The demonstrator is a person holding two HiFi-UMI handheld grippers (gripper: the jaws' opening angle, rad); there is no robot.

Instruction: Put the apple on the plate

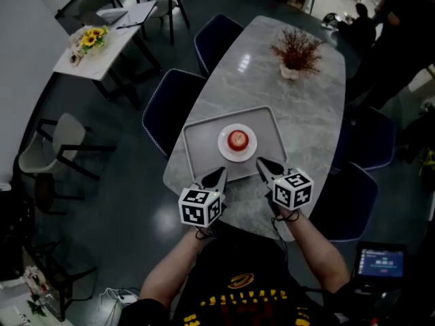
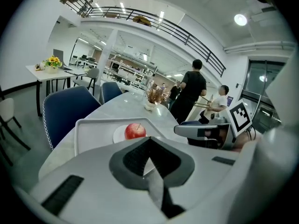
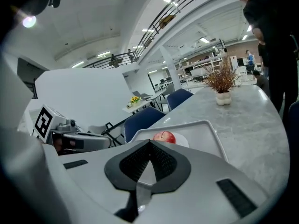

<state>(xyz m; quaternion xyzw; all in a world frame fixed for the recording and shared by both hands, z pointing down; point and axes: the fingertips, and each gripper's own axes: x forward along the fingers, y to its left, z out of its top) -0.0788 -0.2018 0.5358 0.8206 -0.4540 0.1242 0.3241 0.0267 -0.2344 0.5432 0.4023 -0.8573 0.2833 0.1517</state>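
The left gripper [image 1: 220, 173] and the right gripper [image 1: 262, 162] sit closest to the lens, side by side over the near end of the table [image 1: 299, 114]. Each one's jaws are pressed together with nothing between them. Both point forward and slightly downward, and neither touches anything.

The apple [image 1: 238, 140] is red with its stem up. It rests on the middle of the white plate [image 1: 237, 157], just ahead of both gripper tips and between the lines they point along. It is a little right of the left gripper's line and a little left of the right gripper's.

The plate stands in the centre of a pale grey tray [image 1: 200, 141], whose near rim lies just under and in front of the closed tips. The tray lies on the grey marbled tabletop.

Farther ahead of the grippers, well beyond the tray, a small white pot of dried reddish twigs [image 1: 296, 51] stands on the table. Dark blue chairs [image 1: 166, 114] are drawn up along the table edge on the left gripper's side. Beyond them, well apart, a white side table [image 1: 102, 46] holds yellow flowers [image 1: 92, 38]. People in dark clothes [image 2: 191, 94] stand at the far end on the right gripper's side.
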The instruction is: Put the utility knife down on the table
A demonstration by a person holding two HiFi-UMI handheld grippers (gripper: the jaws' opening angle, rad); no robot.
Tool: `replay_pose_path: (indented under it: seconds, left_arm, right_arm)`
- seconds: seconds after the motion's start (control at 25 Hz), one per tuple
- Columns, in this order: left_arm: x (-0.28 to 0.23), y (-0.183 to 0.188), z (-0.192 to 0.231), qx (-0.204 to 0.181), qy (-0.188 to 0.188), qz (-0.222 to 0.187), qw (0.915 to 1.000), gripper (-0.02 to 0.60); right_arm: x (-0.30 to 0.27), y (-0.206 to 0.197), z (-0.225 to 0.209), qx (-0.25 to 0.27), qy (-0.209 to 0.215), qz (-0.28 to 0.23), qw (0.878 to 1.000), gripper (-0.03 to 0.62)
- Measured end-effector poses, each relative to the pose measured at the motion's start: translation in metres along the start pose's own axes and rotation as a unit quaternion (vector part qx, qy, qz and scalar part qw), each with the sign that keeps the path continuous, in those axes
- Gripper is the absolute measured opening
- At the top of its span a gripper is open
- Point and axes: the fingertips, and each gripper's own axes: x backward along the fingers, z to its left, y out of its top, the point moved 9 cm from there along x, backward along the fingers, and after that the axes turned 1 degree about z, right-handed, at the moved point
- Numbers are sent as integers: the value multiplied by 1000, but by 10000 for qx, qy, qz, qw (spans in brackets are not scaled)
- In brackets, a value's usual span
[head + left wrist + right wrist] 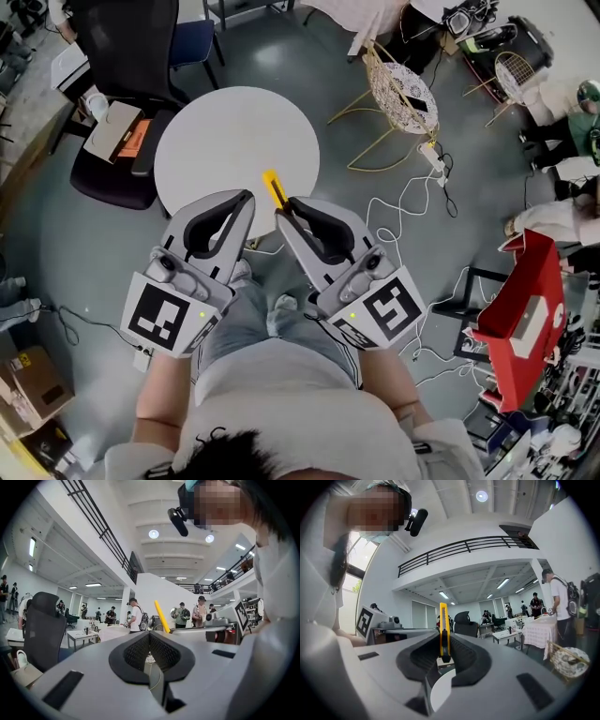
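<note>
My right gripper (283, 214) is shut on a yellow utility knife (273, 187), whose free end sticks out past the jaws over the near edge of the round white table (216, 141). In the right gripper view the knife (443, 630) stands upright, pinched between the black pads (461, 656). My left gripper (247, 201) is just left of it, shut with nothing in it; its pads (161, 651) meet. From the left gripper view the knife (162, 616) shows as a slanted yellow bar beside the right gripper (220, 620). Both grippers hover above the person's lap.
A black office chair (122, 56) and a cardboard box (117, 131) stand left of the table. A yellow wire chair (398, 94) is at the back right, white cables (403, 206) trail over the floor, and a red bin (530, 309) sits at the right.
</note>
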Motion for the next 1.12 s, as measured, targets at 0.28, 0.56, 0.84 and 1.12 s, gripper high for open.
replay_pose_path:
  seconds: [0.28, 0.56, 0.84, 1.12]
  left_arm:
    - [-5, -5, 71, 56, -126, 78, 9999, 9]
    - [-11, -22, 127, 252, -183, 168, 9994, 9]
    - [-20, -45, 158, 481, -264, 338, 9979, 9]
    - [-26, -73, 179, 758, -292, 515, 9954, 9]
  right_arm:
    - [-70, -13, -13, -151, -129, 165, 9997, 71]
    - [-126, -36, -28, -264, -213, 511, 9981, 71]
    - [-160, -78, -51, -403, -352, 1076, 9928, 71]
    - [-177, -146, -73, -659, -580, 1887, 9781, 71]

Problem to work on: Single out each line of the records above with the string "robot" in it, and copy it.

Exercise response:
The demonstrator is a person holding two HiFi-UMI handheld grippers (gripper: the jaws' opening angle, rad); there is no robot.
A demonstration by a person holding two HiFi-UMI handheld grippers (gripper: the jaws' opening angle, rad); no robot.

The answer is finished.